La destra ha un complesso di inferiorità che crede di risolvere, di risarcire additando la sinistra come vittima di uno speculare e opposto complesso: la superiorità. Ma non è una questione di postura.
Parlano i fatti. L’egemonia culturale si realizza convincendo, non per censura e per decreto. È l’adesione delle moltitudini a una proposta che convince e genera consenso. La Rai, per esempio. Ha la destra un progetto di informazione e spettacolo in grado di generare egemonia? Al momento non sembra, anzi: la nuova programmazione è un’ecatombe. I numeri non sono amici del governo, diciamo. Ma certo: i numeri non sono tutto. C’è una proposta di pensiero alternativa? Mah. Il sistema cinema, il sistema teatro, il sistema scuola sono allo sbando. Definanziati, scientemente. L’ultima delle priorità, anzi: il primo nemico. Persino Pupi Avati, che brutta sorpresa per Borgonzoni Mollicone e Durigon, glielo ha detto in faccia. State asfissiando le piccole produzioni, uccidendo in culla l’arte e la cultura. Borgonzoni, Mollicone, Durigon. È questa la classe dirigente culturale, si vede che di meglio non era sottomano.
Ad Harvard, sotto attacco di Trump come tutte le libere università americane che non rispondono ai suoi ordini, una professoressa ha corretto in rosso gli errori di grammatica della segretaria all’Istruzione del governo che, in una lettera, minaccia di sospendere i fondi federali. Fa ridere, fa piangere. Ci sono persone anche colte, nella destra italiana di governo. Rare, ci sono. Persone che hanno studiato su testi di autori criptici e raffinatissimi, hanno frequentato le biblioteche vaticane per addentrarsi nella fascinazione impervia delle filosofie comparate, che parlano l’arabo e non disdegnano il sanscrito. Anche loro a tredici anni hanno senz’altro letto Il Signore degli Anelli ma poi, a differenza dei colleghi di compagine, hanno proseguito nello sforzo. Potreste, diversamente orientati colleghi di fatiche, concorrere alla comune causa della democrazia e del sapere?
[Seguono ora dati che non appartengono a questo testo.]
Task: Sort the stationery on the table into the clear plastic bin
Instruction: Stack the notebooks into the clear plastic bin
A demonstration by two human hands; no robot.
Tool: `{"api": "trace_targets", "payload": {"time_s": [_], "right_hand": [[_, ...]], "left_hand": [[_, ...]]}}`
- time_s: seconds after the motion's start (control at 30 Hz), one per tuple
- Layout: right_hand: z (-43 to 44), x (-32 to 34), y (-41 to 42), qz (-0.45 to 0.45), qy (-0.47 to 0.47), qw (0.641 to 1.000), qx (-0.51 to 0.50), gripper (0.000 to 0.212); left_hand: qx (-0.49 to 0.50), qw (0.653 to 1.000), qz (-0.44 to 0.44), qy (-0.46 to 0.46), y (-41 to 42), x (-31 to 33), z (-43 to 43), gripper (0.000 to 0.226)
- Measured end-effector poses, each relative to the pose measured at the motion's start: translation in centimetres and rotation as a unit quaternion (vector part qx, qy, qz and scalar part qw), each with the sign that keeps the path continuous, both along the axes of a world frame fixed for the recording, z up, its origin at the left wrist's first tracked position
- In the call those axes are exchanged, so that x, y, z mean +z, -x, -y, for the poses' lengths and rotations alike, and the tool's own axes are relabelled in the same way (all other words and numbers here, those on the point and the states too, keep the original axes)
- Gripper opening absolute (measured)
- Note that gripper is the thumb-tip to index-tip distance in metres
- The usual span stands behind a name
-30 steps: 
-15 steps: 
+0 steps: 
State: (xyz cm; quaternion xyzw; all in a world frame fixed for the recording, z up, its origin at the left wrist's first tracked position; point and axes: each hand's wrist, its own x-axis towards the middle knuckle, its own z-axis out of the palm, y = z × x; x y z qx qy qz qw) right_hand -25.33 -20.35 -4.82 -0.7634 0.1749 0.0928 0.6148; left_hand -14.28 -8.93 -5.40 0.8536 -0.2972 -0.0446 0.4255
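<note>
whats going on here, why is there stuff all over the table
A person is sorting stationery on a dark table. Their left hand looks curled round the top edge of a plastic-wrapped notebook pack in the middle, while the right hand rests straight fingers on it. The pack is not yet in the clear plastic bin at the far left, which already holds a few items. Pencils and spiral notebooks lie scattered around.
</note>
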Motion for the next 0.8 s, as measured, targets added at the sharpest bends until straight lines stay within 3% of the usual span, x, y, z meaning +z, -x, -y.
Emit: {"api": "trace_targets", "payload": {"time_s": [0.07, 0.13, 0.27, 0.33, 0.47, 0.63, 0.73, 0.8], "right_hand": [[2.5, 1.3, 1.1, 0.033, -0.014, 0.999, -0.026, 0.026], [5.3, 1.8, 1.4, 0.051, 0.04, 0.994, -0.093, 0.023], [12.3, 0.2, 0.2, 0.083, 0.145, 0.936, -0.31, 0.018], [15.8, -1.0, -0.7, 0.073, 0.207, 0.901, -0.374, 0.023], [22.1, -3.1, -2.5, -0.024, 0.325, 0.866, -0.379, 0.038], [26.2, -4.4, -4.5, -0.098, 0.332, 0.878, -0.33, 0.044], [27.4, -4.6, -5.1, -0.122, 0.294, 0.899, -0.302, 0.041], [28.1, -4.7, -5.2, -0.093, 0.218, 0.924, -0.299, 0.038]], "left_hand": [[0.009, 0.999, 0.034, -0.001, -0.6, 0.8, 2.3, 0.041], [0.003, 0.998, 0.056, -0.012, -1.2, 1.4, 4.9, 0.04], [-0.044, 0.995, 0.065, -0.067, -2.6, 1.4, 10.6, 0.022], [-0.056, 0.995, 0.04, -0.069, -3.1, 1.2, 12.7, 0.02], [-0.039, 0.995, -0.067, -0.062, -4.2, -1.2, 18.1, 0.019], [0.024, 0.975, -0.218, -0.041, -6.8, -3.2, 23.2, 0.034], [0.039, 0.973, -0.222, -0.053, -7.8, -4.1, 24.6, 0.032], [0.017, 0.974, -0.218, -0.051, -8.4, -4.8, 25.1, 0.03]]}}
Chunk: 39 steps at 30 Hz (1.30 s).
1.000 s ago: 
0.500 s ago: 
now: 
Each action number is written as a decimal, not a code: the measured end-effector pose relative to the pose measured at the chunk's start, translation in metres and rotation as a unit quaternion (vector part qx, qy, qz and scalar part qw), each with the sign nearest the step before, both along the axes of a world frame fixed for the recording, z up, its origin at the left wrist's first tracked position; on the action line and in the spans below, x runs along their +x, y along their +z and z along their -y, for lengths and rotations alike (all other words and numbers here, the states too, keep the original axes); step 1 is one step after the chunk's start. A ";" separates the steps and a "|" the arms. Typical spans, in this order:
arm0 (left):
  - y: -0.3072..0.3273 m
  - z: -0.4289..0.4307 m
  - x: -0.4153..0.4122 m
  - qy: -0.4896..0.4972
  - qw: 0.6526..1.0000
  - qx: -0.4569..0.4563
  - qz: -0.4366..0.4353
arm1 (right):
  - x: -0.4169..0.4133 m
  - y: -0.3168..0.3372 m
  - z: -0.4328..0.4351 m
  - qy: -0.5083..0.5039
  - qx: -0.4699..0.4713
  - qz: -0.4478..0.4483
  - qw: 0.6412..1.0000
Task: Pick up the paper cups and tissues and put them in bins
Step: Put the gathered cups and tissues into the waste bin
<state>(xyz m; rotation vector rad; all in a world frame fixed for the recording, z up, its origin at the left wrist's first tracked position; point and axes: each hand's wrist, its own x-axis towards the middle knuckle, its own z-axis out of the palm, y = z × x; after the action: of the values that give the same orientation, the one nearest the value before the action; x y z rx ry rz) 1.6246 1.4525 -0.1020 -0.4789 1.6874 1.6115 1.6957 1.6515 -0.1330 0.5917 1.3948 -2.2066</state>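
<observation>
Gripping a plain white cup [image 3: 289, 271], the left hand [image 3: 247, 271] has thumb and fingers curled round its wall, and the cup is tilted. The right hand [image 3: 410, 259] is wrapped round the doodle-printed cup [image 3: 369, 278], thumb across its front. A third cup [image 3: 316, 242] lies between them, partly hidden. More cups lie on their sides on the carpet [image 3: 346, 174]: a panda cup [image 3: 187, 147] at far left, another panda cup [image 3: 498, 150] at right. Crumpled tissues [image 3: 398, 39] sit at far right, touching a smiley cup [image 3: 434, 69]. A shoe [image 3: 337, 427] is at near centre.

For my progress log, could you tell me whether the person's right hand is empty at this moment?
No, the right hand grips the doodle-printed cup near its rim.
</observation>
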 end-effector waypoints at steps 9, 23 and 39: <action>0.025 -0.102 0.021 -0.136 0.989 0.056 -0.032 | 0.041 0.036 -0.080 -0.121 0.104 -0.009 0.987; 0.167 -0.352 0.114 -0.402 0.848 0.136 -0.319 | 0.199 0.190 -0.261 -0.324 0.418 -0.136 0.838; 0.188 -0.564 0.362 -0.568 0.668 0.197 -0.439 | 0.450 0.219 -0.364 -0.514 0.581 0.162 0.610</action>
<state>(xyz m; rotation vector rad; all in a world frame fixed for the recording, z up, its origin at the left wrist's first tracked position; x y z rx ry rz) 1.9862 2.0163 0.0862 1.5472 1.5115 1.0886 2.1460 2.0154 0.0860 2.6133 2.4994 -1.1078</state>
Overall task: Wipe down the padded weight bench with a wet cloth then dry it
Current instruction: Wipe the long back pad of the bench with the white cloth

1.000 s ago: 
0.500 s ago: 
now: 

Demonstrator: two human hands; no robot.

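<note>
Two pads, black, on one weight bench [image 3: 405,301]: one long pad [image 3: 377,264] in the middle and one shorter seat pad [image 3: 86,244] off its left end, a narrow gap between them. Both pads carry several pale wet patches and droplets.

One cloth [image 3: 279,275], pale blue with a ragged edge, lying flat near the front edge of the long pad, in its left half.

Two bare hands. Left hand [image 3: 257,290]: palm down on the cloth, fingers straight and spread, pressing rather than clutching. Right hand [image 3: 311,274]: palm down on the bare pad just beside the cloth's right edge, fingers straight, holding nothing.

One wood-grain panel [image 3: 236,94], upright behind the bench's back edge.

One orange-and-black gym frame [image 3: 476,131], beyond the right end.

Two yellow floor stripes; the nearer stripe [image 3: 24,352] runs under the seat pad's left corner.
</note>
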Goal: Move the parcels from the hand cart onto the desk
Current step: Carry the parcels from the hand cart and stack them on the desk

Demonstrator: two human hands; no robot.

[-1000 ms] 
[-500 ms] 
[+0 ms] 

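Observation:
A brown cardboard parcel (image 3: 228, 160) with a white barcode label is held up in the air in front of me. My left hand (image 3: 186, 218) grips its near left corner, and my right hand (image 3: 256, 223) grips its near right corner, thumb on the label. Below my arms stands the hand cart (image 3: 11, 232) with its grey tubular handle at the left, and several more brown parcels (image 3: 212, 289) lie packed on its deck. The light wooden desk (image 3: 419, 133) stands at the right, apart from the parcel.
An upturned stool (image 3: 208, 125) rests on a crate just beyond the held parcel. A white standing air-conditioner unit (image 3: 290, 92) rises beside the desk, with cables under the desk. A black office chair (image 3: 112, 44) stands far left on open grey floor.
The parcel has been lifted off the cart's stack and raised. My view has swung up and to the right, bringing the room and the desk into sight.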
Perché altrimenti toccherà di nuovo alla sinistra da sola, e non sarebbe bella questa nuova esibizione di supremazia culturale.
Fatevi voi suprematisti, siate egemoni. Se non gramscianamente, tolkianamente. Come volete, ma fatelo. Non abbiate paura delle critiche, scendete nell’arena e convincete, con la parola e non con la censura. Non si vede l’ora di vedervi liberi, aperti, accoglienti. Vi si aspetta con laica indefessa resistente convinzione.